Conference Call: Please call 1-888-405-5393 or 1-517-645-6236 using the access code "The South." A 7-day rebroadcast of the call will be available via 1-866-513-1228 or 1-203-369-1971.
Webcast: To gain access to the webcast, which will be "listen-only," please go to http://www.thesouthgroup.com/ under the Investor Relations tab and click on the link "Webcast/The South Financial Group 1st Quarter Earnings Conference Call." For those unable to participate during the live webcast, it will be archived on The South Financial Group website until May 2, 2006.
General Information
The South Financial Group, the largest publicly-traded bank holding company headquartered in South Carolina, ranks among the top 50 U.S. commercial bank holding companies in total assets. At March 31, 2006, it had approximately $14.4 billion in total assets and 172 branch offices in Florida, North Carolina, and South Carolina. TSFG focuses on fast-growing banking markets in the Southeast and concentrates its growth in metropolitan statistical areas. TSFG operates through two subsidiary banks: Carolina First Bank, operating in North Carolina, South Carolina, and on the Internet under the brand name, Bank CaroLine; and Mercantile Bank, operating in Florida. At March 31, 2006, approximately 48% of TSFG's total customer deposits were in South Carolina, 39% were in Florida, and 13% were in North Carolina. The South Financial Group's common stock trades on the Nasdaq National Market under the symbol TSFG. Press releases along with additional information may also be found at The South Financial Group's website: http://www.thesouthgroup.com/.
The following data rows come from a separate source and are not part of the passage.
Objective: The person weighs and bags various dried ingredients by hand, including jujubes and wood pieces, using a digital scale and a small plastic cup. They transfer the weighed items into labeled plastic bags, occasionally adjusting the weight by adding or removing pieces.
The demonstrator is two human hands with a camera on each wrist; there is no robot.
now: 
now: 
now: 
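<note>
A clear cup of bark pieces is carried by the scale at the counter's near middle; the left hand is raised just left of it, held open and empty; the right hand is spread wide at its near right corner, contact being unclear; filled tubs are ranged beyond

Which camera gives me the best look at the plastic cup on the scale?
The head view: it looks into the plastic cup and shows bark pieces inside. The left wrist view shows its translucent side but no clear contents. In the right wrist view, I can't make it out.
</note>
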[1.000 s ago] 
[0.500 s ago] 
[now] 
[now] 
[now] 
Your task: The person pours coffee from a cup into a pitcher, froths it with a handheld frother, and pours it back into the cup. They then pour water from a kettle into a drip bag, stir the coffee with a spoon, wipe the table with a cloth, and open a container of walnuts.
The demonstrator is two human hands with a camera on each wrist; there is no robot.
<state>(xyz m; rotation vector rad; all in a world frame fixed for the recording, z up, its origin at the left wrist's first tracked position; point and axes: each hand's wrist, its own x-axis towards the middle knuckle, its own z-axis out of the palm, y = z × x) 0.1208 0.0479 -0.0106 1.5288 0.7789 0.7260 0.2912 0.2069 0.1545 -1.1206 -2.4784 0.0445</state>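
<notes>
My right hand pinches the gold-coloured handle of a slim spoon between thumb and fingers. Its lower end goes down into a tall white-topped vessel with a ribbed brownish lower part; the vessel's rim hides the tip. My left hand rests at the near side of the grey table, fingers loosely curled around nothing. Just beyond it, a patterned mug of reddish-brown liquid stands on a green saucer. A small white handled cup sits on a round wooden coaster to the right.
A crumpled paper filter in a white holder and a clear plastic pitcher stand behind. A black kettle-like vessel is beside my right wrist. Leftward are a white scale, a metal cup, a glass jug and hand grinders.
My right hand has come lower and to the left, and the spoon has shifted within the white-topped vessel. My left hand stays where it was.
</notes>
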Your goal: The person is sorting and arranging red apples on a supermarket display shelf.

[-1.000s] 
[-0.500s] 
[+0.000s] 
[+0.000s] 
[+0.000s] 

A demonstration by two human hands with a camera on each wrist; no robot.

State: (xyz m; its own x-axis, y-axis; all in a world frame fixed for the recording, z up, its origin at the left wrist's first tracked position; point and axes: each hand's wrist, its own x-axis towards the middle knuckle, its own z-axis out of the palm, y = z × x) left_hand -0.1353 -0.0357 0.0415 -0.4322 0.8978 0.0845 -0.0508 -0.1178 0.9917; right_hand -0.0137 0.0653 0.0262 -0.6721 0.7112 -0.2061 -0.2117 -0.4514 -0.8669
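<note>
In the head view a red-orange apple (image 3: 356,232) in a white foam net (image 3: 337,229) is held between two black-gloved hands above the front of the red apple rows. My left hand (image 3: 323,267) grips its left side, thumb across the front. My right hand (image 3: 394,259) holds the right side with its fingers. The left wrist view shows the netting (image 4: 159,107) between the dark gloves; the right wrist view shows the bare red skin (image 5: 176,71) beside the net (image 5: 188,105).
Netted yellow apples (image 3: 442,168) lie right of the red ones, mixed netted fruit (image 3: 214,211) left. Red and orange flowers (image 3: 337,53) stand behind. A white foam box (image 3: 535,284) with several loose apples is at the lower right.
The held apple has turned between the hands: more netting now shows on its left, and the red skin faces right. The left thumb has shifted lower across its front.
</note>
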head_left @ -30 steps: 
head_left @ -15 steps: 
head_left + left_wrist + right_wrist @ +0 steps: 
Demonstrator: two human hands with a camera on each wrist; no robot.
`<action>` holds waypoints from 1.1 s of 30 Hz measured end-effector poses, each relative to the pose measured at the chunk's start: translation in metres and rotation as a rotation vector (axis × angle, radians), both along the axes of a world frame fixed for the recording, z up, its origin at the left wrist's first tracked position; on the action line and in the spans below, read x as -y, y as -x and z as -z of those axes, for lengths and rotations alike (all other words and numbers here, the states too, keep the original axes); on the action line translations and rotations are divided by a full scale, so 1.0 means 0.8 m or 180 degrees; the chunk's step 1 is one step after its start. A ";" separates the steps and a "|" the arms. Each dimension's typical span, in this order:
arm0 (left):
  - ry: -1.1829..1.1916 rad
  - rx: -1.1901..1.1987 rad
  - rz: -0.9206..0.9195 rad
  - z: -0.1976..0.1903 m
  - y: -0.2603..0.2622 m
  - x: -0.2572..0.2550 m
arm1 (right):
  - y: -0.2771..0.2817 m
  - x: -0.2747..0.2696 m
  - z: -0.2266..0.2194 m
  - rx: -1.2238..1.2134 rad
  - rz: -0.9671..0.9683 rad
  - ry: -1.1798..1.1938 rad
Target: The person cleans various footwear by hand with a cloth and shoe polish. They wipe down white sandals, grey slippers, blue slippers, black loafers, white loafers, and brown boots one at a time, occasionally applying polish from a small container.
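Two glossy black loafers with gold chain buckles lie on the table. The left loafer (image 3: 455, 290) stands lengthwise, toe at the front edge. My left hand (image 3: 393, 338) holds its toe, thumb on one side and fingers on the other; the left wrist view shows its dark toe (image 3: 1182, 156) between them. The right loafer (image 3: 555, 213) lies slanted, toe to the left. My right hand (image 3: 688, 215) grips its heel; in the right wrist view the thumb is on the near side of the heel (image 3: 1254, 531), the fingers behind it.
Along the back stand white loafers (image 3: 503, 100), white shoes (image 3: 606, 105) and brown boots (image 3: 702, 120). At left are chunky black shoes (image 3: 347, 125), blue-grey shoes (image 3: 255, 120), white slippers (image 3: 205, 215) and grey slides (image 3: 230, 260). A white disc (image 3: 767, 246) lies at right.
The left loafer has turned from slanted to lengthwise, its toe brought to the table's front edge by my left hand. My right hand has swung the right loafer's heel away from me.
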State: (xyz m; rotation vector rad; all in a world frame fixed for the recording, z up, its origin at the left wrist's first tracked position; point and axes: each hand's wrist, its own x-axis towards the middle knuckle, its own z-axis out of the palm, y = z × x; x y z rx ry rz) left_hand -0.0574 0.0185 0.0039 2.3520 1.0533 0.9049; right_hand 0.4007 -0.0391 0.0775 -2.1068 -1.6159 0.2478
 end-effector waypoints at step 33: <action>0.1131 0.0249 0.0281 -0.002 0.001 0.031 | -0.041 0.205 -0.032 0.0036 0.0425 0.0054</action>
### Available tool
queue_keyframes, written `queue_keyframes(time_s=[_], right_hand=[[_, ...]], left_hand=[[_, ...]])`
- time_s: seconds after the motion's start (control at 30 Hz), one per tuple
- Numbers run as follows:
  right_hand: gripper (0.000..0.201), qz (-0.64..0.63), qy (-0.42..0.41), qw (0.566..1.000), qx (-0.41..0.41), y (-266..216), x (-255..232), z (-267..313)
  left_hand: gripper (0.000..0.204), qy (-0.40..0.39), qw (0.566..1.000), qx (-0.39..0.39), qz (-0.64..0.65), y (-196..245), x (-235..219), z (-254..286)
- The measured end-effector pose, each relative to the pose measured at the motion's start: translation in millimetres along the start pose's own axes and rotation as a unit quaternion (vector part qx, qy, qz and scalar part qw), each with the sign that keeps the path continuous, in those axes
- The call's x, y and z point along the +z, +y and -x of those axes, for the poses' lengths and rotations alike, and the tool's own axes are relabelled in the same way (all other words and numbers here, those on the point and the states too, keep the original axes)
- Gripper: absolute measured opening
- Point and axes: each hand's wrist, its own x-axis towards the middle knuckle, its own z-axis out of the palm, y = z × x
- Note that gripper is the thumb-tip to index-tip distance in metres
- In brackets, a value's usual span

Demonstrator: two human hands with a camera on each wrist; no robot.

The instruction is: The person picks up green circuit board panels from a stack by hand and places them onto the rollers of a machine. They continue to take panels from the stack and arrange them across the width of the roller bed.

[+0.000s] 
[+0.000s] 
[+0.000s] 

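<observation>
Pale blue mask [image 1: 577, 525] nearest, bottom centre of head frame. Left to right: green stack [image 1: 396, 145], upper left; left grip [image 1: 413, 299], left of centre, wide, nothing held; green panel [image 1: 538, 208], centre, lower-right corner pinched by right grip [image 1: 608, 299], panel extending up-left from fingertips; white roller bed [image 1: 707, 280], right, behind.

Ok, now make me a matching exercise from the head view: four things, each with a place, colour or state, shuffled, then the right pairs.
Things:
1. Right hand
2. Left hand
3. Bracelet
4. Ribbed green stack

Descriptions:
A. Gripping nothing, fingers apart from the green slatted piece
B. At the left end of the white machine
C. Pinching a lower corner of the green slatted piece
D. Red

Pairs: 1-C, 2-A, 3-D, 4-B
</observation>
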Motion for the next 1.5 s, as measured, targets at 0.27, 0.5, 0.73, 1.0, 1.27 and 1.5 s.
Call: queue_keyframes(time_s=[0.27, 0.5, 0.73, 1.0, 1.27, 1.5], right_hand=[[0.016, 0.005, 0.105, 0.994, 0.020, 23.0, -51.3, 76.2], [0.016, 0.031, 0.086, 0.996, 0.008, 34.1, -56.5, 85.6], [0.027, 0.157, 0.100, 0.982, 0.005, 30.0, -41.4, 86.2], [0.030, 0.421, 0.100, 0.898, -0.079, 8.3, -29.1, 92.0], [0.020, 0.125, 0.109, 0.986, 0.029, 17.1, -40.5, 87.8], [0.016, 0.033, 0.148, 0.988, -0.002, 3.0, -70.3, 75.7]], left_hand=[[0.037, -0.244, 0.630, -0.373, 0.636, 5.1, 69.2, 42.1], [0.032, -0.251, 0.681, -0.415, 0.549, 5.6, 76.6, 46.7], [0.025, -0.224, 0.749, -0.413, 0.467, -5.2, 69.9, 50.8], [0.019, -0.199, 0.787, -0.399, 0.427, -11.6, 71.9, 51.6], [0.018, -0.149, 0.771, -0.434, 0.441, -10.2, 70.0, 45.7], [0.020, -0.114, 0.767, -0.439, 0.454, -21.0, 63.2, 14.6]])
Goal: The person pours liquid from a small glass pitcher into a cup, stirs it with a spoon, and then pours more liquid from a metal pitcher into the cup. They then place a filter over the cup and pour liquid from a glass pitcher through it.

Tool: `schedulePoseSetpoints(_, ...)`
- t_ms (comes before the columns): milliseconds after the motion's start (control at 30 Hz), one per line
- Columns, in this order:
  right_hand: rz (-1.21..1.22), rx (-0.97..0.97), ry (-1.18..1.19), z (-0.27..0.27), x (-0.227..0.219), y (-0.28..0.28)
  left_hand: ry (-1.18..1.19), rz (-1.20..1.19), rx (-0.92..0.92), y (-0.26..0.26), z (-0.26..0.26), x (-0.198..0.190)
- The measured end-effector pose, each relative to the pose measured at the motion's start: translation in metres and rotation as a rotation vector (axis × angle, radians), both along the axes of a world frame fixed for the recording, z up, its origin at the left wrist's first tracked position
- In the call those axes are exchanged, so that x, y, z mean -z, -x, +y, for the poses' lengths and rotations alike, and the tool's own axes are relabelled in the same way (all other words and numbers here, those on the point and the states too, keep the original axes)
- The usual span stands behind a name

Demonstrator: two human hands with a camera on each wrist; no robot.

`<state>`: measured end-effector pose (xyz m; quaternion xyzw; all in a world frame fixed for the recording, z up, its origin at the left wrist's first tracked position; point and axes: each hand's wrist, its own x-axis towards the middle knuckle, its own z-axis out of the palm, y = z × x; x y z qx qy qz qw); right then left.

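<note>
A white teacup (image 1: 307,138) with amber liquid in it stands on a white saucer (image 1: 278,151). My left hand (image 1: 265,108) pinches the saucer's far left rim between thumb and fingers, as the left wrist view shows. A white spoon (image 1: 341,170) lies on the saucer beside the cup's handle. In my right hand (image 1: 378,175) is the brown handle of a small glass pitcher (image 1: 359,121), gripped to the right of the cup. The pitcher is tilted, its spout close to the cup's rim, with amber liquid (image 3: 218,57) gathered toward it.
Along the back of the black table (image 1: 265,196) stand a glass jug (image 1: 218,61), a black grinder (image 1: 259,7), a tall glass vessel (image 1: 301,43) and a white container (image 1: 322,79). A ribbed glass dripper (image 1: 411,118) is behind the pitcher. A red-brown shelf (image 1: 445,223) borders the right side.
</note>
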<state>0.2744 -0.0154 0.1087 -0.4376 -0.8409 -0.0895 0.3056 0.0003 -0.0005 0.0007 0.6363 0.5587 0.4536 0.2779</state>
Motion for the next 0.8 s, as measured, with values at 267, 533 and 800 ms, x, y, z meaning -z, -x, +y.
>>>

Explanation of TSFG's Use of Certain Unaudited Non-GAAP Financial Measures and Forward-Looking Statements
This press release contains financial information determined by methods other than in accordance with Generally Accepted Accounting Principles ("GAAP"). The attached financial highlights provide reconciliations between GAAP net income, operating earnings (which exclude gains or losses on asset sales, changes in fair value of certain interest rate swaps, merger-related costs, early extinguishment of debt, impairment charges, employment contract buyouts, and other non-operating expenses), and certain measures excluding or including the net cash settlement of certain interest rate swaps. In addition, TSFG provides data eliminating intangibles and related amortization in order to present data on a "cash operating basis."
TSFG's management uses these non-GAAP measures in its analysis of TSFG's performance and believes presentations of financial measures on an operating basis provide useful supplemental information, a clearer understanding of TSFG's financial performance, and better reflect TSFG's core operating activities. Management utilizes operating earnings in the calculation of certain of TSFG's ratios, in particular, to analyze on a consistent basis and over a longer period of time the performance of which it considers to be its core operating activities. TSFG believes the non-GAAP measures enhance investors' understanding of TSFG's business and performance. These measures are also useful in understanding performance trends and facilitate comparisons with the performance of others in the financial services industry.
The limitations associated with utilizing operating measures and cash basis information are the risk that persons might disagree as to the appropriateness of items comprising these measures and that different companies might calculate these measures differently. Management compensates for these limitations by providing detailed reconciliations between GAAP information and operating measures. These disclosures should not be considered an alternative to GAAP.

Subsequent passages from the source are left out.